Maybe. Kinda. It’s complicated. A recent write-up circulating on Lobsters and a developer’s blog walks through the same roller coaster many C++ devs know all too well: modules can brutally speed up builds in simple cases, but they’re fragile in real projects. The poster reports success importing VulkanHpp as a module in a renderer, swapping a nine‑second header parse for a near‑instant import — a clear win. And yes, modern CMake helps: recent CMake 4.x (and defaults arriving in 3.28) make the basic wiring much less witchcraft than it used to be.

The pratfalls

Where things fall apart is less about the standard and more about ecosystems and tooling.
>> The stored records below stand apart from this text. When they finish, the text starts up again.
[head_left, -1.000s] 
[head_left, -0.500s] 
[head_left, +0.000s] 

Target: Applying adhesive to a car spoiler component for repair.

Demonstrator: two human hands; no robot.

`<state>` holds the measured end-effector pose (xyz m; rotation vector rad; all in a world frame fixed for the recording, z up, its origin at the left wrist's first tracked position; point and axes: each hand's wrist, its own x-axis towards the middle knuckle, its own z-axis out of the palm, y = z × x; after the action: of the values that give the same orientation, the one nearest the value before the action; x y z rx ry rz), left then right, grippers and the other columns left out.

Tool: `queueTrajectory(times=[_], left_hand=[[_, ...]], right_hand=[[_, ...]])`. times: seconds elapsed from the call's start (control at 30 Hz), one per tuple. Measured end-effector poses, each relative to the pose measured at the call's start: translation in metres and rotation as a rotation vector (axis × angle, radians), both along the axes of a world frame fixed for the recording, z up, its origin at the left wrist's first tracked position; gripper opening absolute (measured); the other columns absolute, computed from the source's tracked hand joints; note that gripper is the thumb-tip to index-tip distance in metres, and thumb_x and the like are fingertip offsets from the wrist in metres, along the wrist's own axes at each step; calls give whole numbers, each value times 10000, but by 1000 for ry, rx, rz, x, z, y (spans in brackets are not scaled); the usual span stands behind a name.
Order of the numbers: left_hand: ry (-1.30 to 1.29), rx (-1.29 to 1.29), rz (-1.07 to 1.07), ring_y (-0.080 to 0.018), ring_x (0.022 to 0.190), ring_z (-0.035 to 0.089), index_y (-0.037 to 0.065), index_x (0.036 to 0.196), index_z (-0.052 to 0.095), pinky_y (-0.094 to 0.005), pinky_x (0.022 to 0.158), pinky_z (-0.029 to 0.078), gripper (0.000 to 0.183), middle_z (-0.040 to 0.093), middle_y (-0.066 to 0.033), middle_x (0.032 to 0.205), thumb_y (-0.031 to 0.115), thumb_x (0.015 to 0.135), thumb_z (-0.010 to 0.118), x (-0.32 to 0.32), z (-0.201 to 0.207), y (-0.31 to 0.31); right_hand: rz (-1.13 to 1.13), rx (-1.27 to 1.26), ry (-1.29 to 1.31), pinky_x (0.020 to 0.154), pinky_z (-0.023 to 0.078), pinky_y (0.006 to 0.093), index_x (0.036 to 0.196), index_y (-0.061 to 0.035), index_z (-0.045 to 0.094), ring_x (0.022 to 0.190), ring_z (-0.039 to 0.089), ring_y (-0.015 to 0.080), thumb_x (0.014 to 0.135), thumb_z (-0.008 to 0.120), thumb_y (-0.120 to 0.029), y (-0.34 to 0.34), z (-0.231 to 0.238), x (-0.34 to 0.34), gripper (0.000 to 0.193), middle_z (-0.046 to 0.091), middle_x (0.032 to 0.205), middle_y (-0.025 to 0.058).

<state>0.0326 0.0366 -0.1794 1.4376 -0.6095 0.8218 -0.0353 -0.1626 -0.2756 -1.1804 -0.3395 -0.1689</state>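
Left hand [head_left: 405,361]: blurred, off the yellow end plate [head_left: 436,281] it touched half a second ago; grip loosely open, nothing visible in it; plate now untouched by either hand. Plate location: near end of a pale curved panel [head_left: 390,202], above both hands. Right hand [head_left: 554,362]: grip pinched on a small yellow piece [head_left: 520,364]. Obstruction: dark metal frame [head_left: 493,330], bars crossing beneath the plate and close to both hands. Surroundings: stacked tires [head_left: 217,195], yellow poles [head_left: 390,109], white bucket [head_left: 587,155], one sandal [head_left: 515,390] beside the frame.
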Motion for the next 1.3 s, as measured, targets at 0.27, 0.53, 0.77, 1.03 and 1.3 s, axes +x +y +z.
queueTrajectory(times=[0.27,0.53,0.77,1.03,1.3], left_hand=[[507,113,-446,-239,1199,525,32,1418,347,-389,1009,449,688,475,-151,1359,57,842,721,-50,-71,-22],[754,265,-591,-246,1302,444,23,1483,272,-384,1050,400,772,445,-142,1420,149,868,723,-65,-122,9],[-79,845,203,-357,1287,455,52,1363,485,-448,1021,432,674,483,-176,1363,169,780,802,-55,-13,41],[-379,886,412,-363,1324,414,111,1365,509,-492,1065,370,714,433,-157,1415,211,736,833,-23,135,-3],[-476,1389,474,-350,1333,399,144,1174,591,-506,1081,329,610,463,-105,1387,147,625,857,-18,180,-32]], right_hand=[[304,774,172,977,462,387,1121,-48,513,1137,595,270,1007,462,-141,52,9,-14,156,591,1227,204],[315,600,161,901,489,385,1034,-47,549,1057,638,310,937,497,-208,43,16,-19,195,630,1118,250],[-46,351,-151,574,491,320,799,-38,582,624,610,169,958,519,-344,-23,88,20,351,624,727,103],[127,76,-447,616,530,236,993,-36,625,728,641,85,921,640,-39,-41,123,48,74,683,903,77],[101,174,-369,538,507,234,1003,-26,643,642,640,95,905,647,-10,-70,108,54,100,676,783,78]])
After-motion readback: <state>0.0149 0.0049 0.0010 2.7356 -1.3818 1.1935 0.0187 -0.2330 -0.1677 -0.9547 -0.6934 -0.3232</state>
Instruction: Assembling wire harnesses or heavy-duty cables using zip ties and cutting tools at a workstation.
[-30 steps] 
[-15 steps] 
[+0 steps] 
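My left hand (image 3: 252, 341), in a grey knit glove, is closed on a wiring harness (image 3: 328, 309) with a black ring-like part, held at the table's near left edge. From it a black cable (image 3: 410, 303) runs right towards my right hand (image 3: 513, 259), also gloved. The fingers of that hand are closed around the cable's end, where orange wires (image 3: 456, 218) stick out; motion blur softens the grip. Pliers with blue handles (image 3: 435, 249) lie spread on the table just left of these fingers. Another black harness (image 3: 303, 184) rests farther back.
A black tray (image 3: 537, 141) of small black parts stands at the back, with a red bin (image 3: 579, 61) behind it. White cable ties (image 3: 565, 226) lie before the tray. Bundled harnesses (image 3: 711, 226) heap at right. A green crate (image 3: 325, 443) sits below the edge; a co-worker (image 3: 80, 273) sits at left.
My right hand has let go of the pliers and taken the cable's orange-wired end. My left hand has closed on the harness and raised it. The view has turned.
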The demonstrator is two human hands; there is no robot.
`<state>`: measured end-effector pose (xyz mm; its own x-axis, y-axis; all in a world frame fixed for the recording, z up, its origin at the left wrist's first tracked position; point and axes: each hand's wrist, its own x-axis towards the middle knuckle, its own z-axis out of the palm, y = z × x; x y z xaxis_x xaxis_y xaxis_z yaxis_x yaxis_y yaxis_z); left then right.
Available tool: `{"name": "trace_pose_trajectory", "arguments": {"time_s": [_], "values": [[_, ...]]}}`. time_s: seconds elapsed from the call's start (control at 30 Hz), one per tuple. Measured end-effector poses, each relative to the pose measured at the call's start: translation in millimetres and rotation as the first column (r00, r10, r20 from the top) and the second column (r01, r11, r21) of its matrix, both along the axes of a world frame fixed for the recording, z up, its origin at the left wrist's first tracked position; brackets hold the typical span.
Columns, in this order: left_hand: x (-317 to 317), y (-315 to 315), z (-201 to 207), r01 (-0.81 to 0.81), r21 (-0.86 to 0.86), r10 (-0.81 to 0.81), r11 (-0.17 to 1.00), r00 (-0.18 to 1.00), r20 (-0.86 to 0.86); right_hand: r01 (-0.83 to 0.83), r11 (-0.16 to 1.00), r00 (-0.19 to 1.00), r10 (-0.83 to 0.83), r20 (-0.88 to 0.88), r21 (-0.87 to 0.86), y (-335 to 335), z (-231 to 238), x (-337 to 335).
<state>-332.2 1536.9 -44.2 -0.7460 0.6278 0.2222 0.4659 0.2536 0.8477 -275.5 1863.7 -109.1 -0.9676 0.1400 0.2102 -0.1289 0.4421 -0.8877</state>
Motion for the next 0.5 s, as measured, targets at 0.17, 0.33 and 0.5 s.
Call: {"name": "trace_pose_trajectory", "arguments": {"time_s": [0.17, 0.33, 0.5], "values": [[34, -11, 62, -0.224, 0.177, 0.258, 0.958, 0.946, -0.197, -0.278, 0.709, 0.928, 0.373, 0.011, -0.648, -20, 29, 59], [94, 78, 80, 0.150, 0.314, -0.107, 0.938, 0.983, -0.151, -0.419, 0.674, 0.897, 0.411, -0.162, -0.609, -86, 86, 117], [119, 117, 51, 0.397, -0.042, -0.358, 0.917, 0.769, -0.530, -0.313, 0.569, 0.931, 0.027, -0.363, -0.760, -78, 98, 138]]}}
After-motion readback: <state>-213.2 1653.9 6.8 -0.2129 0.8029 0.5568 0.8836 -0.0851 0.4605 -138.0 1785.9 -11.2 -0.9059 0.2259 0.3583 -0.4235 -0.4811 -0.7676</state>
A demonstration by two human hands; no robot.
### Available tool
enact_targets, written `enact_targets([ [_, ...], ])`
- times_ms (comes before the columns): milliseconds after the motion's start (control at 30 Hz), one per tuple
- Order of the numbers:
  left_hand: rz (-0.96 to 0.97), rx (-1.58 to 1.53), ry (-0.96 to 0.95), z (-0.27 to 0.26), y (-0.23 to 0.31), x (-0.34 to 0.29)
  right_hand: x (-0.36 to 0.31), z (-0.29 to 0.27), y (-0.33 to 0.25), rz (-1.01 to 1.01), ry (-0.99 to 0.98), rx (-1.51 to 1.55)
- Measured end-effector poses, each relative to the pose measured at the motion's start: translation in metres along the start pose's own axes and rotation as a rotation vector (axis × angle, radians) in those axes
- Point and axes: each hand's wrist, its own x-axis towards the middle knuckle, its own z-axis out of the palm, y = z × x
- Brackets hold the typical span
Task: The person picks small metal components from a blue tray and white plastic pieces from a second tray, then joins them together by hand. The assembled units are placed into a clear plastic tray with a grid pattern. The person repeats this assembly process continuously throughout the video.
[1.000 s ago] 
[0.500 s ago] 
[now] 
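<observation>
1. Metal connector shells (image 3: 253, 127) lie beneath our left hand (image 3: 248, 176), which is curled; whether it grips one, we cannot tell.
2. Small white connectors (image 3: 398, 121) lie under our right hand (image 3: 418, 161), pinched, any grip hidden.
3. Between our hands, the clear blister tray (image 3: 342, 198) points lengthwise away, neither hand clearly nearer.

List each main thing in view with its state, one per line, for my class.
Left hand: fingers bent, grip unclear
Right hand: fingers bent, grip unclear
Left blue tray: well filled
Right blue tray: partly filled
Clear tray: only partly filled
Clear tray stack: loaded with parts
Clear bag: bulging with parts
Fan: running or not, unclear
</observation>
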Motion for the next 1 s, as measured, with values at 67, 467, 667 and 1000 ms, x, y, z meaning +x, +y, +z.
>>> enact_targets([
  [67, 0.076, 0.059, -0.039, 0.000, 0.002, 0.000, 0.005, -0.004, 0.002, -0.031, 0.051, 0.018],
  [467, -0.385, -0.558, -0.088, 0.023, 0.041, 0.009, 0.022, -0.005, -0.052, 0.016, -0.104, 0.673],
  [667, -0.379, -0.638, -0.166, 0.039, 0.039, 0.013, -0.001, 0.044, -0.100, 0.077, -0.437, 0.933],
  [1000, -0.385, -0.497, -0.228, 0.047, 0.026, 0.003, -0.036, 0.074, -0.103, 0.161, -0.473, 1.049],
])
The author focuses on MSVC/Windows and documents a litany of brittle edge cases: upstream changes that suddenly break a previously working module, recursive import limits, and the dreaded IDE mismatch where code compiles but the editor’s IntelliSense trips over everything — dubbed “IntelliNonSense.” It has been reported that Microsoft claimed modules were working internally as far back as 2019; allegedly the Edge team had internal builds, but that doesn’t mean everyday projects are smooth sailing. “On my machine it works” is a refrain that cuts both ways.

The verdict

So should you rip out your #includes and start importing everything? Not yet for most teams. For targeted wins — big, painful headers like VulkanHpp — modules are worth trying. For general library consumption, expect bumps: toolchain fixes, IDE support, and upstream project cooperation are still catching up. The post’s emotional throughline is familiar: hope, a burst of joy when something finally compiles, then the slow burn of regressions. Sound familiar? The landscape is improving, but cautious optimism is the order of the day.